What are the reasons for this growing unrest among teachers? It is indeed amazing that the Minister of Education, Liz Sandals, expressed her frustration that she does not know what the unrest is all about.

However, at the core of the whole sordid affair is the existence of a very messy and blurry two-tier bargaining process.

It is a process which gives the provincial government the power to deal with big-money issues such as salaries, class sizes, sick leave, and preparation for teachers, while the local school boards are empowered to handle lesser issues such general working conditions.

It is quite clear that the Liberal provincial government is intransigent and inept in dealing with teacher concerns about class sizes, preparation time and financial cut-back etc.

But it is also equally clear that the Ontario Secondary School Teachers Federation (OSSTF), and the Elementary Teachers Federation of Ontario (ETFO) have demonstrated their insensitivity and total disregard for the thousands of students that have been entrusted to them.

It is not fair and moral for students to be penalized and used as pawns in this acrimonious dispute.

For example, students should never be deprived of extra-curricular activities. They did not create the current crisis, therefore they should not pay a heavy price for the irresponsible impasse between the government and the teachers.

All teachers should, therefore, behave responsibly and carry out their traditional duties in a professional manner.

Although back-to-work legislation is a bitter pill to swallow, all teachers should not resort to work-to-rule tactics.
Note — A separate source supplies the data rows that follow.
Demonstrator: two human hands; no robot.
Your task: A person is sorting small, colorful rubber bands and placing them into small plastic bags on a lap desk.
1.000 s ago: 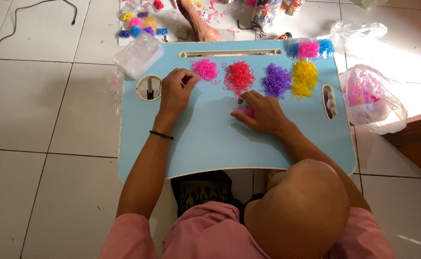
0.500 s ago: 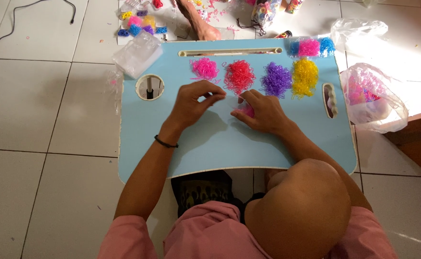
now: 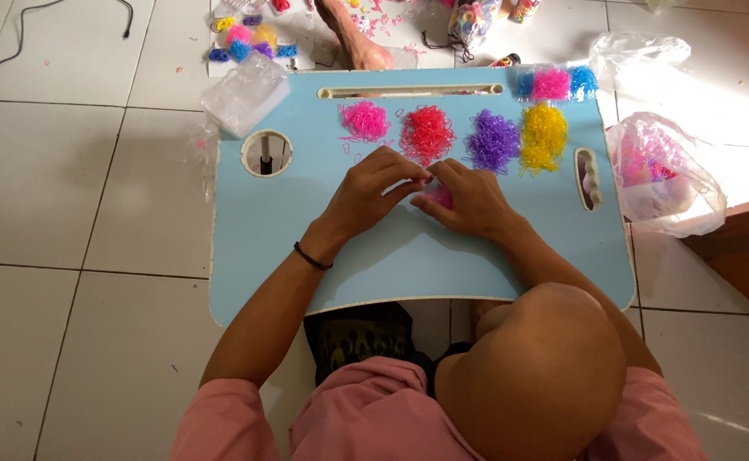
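Note:
Both my hands meet at the middle of a light blue lap table (image 3: 255,256). My left hand (image 3: 373,195), with a black band on its wrist, has its fingertips pinched on a small clump of pink rubber bands (image 3: 439,197). My right hand (image 3: 475,203) cups the same clump from the right and covers most of it. Just beyond my fingers lie separate piles of small bands: pink (image 3: 364,121), red (image 3: 427,132), purple (image 3: 494,141) and yellow (image 3: 543,137).
The table has a round cup hole (image 3: 266,154) at left and a slot along its far edge. Small bags of blue and pink bands (image 3: 552,84) lie at the far right corner. A clear plastic box (image 3: 244,94), a plastic bag of bands (image 3: 664,171) and another person's foot (image 3: 353,38) surround it.
My left hand has moved from beside the pink pile to the right and closed in on the clump under my right hand. The right hand has barely shifted.

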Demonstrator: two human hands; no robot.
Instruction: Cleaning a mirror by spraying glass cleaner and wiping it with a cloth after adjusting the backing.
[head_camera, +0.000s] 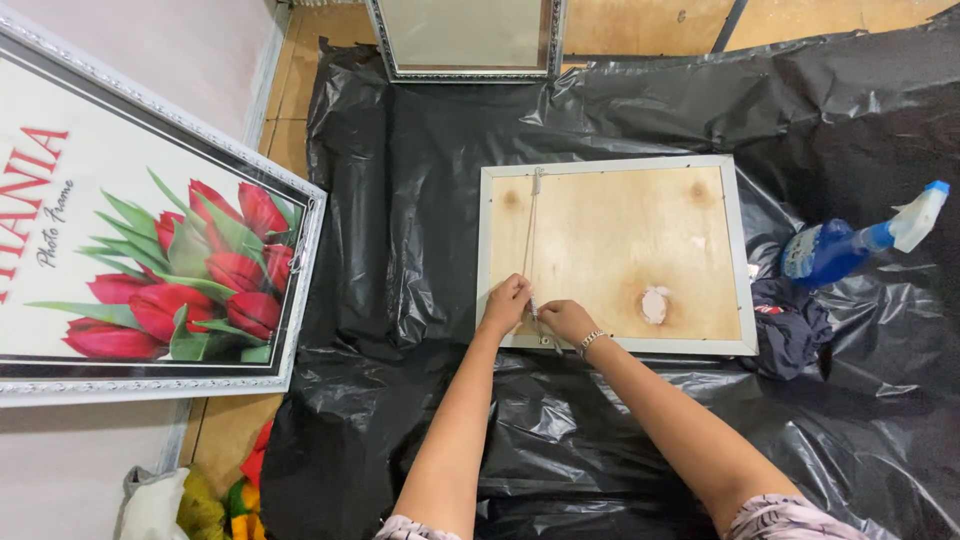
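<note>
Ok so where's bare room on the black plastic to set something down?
Free: black plastic sheet between the tulip picture and the face-down frame, and above it toward the silver frame. Crowded: right side, spray bottle and dark cloth; both hands at the frame's near edge.

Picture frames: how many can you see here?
3: one face-down frame under both hands, a tulip-print frame at left, and a silver frame at top, cut off.

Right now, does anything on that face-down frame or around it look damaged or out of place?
Yes. The wooden backing board of the frame has a pale scuffed patch ringed by dark staining near its lower edge, and darker blotches near the top corners. The spray bottle lies on its side on the black plastic sheet.
</note>
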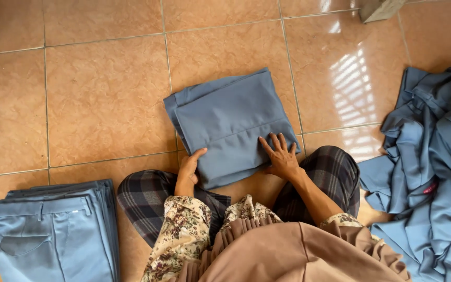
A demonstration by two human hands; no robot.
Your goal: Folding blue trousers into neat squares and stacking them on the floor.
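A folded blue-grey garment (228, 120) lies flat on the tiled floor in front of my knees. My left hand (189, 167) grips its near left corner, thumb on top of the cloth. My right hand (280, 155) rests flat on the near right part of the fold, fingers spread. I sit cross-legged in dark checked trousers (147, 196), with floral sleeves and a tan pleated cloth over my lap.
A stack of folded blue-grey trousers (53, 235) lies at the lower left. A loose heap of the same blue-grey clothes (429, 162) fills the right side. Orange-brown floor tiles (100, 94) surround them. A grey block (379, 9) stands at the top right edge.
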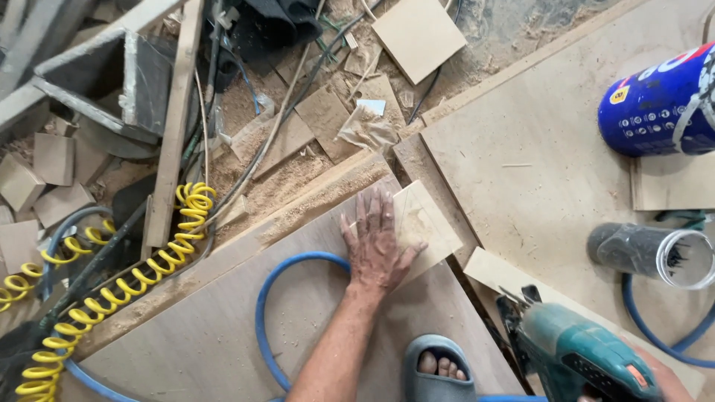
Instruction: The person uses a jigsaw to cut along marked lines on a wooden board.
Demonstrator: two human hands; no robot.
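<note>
- The left hand point(378, 242) lies flat, fingers spread, pressing a small plywood square point(417, 227) onto the big plywood sheet point(208, 335); firm, even pressure should stop it sliding.
- The right hand point(659, 376), near right corner, seems wrapped around a teal power tool point(577, 353), though its fingers are mostly hidden.
- Far right lies a blue cylindrical can point(663, 104) with a red-and-white label; below it, a clear plastic tube point(652, 253).

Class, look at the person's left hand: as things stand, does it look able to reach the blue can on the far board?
Probably not without shifting. The left hand lies flat on a small wood panel, and the blue can lies well across the board. Nothing blocks the way; the gap alone looks long.
</note>
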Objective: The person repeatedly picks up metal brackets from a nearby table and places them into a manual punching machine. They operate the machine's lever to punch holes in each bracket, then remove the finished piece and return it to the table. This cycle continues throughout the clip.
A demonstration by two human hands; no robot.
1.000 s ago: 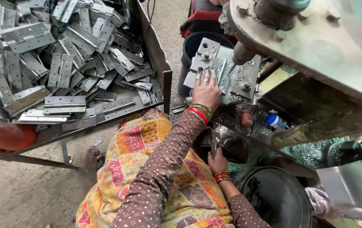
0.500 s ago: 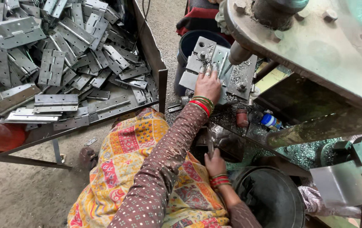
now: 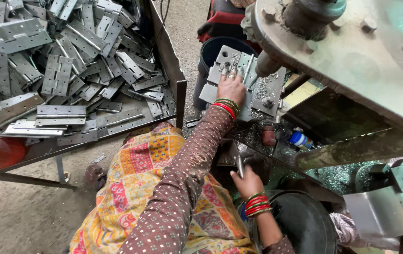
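Observation:
My left hand [image 3: 232, 88], with red and green bangles at the wrist, lies flat on a grey metal hinge plate [image 3: 219, 70] on the machine's work table [image 3: 271, 93]. Its fingers press the plate down near the round grey ram [image 3: 269, 64]. My right hand [image 3: 247, 181], also with bangles, is lower down by the machine's base and grips a thin upright metal lever [image 3: 239, 164]. My brown dotted sleeve runs across my lap, which is covered in yellow patterned cloth.
A big metal tray [image 3: 166, 47] at the left holds several loose grey hinge plates [image 3: 60, 70]. A dark bucket [image 3: 208, 54] stands behind the work table. The press's heavy green body [image 3: 352, 61] fills the upper right. A black round tub [image 3: 300, 226] sits by my right hand.
My left hand has slid the hinge plate slightly further onto the work table, towards the ram. My right hand has stayed low on the lever.

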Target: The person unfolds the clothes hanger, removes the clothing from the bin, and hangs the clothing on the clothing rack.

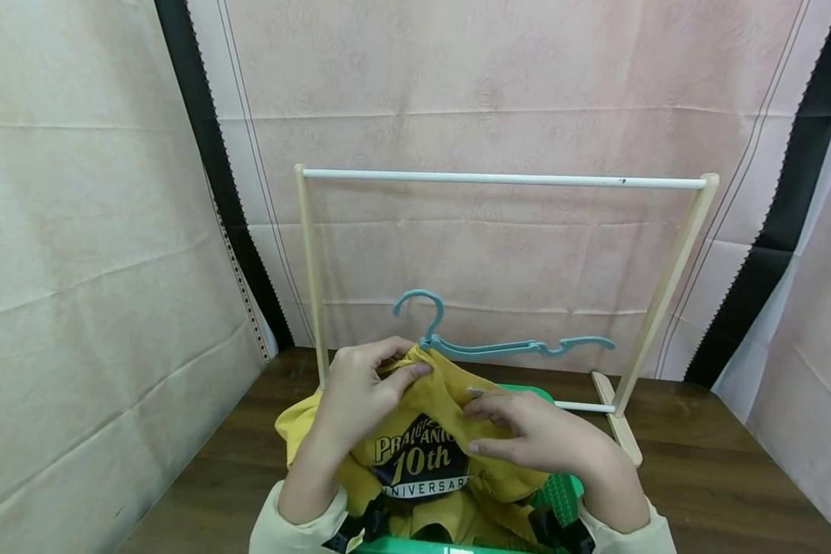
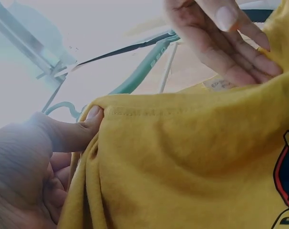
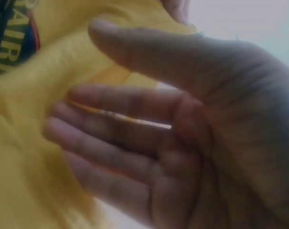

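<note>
A yellow T-shirt (image 1: 438, 391) with a dark "10th Anniversary" print lies bunched in the lower middle of the head view. My left hand (image 1: 362, 400) pinches its neckline between thumb and fingers, as the left wrist view also shows. A blue clothes hanger (image 1: 488, 351) is partly inside the shirt; its hook and one arm show, while the other arm is hidden by the cloth. My right hand (image 1: 536, 432) is beside the shirt's other side. In the right wrist view its fingers (image 3: 125, 129) are extended and thumb apart, close against the cloth.
Behind the shirt stands a small clothes rack with a white top rail (image 1: 498, 178) and pale wooden posts. A green basket (image 1: 564, 500) is beneath the shirt on the brown table (image 1: 208, 485). Pale cloth walls (image 1: 498, 69) enclose the back and sides.
</note>
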`<state>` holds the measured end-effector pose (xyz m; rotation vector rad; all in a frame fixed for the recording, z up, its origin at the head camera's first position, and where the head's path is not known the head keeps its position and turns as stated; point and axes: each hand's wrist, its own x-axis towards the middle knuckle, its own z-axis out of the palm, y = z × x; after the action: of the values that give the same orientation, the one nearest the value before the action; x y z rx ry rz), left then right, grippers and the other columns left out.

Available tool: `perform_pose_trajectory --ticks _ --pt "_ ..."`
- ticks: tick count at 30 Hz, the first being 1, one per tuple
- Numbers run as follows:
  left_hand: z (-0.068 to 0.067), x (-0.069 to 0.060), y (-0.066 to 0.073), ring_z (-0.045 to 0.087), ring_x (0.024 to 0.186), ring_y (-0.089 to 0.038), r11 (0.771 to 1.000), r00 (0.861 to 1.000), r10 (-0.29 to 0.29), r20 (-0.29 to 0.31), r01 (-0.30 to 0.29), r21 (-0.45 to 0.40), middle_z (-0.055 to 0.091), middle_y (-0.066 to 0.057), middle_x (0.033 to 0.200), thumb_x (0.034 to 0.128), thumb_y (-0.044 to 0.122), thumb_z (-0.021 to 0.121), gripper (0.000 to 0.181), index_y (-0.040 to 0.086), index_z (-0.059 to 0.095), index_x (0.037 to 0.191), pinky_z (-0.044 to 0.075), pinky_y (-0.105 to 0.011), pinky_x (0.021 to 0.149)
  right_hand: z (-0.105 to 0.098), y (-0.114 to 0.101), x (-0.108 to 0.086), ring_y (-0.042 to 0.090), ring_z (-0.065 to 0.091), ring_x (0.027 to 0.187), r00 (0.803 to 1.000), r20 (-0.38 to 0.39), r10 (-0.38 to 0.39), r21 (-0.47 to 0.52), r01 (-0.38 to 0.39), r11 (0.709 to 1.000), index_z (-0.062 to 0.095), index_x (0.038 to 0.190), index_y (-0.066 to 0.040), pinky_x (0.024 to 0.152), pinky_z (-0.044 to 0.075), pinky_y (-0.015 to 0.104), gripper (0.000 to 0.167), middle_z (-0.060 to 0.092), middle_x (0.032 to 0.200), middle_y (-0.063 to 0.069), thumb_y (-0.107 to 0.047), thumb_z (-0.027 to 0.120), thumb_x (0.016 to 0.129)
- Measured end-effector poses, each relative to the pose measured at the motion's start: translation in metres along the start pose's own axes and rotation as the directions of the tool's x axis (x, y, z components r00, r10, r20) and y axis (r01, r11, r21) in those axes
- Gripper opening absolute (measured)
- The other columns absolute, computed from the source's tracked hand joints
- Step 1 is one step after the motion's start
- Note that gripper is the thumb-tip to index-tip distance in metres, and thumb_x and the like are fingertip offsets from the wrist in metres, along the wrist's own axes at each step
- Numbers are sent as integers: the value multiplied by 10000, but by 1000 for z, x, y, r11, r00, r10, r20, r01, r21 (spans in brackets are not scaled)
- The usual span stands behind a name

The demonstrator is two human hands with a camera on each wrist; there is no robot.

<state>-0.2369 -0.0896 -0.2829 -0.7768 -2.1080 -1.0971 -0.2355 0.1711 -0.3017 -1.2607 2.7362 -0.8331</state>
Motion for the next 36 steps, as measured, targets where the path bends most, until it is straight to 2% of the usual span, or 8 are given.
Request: perform_pose_trajectory --ticks 3,6,8,11,19,26,31,36 --pt "-3 1 0 640 663 7 1000 1000 -10 1 10 -27 721 169 831 901 257 783 55 229 775 949 519 -249 553 -1 0 0 230 651 1104 999 -17 28 -26 -28 999 635 1308 -111 879 550 390 460 587 1396 56 -423 669 972" --pt "-6 1 -3 646 670 -4 999 1000 -16 1 16 -40 721 165 835 900 240 785 51 227 772 948 523 -255 558 -1 1 1 118 643 876 999 -17 29 -35 -30 999 707 1115 -160 744 542 311 267 693 1083 -49 -376 700 959" --pt "-8 1 -6 646 671 -12 999 1000 -17 0 17 -43 719 166 835 898 229 786 50 227 770 946 521 -256 559 -2 3 0 61 571 749 999 -10 30 -34 -31 999 712 965 -210 657 502 275 135 645 870 -122 -344 713 954" --pt "-11 1 -11 632 656 -25 999 1000 -21 -6 21 -34 714 160 829 899 221 786 48 229 768 943 515 -254 554 -4 9 -2 21 474 659 1000 -4 29 -26 -29 999 673 824 -262 594 443 240 142 567 747 -160 -307 726 947" --pt "-19 1 -17 598 626 -60 1000 1000 -10 -27 10 -18 718 144 827 903 239 783 60 221 781 961 487 -246 539 -19 21 -16 29 484 644 994 -37 102 -4 -102 995 681 871 -238 581 427 242 116 614 769 -147 -315 749 924" --pt "-28 -1 -16 524 562 -61 999 999 -51 -15 51 2 692 179 794 912 238 774 59 263 780 965 438 -245 500 -32 29 -32 7 616 837 977 -197 85 -112 -109 988 725 957 -297 735 493 290 63 681 921 -204 -352 736 928" --pt "-36 -2 -16 544 572 -73 998 997 -69 -22 69 -2 721 172 849 913 243 770 75 268 792 980 445 -252 500 -41 37 -46 42 633 822 949 -310 51 -65 -74 995 730 944 -297 678 537 283 55 711 942 -161 -243 736 936" --pt "-40 -3 -18 609 631 -62 997 997 -81 11 81 3 736 174 901 917 258 765 95 267 798 1006 498 -262 552 -48 45 -58 33 645 880 898 -439 -16 -141 -51 989 747 968 -325 729 535 275 172 709 953 -188 -168 770 902"
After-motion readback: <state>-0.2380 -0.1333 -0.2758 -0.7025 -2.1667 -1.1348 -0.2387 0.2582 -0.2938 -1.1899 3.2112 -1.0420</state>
A return of teachers to their traditional duties would certainly earn them the respect of both parents and students.

I firmly believe that teaching should be declared an essential service, thus teachers should not have been given the right to strike.

On the other hand the collective bargaining process should not be entrusted to the provincial government and local school boards.

The collective bargaining process should be given to an impartial third body made up of dedicated, knowledgeable, and trustworthy individuals such as impeccable jurists.

There is definitely an urgent need for a better mechanism for settling labour disputes than what is currently in existence.

This is indeed imperative for a child’s educational well-being should never be disrupted by dictatorial, obstinate, uncompromising, and insensitive adults.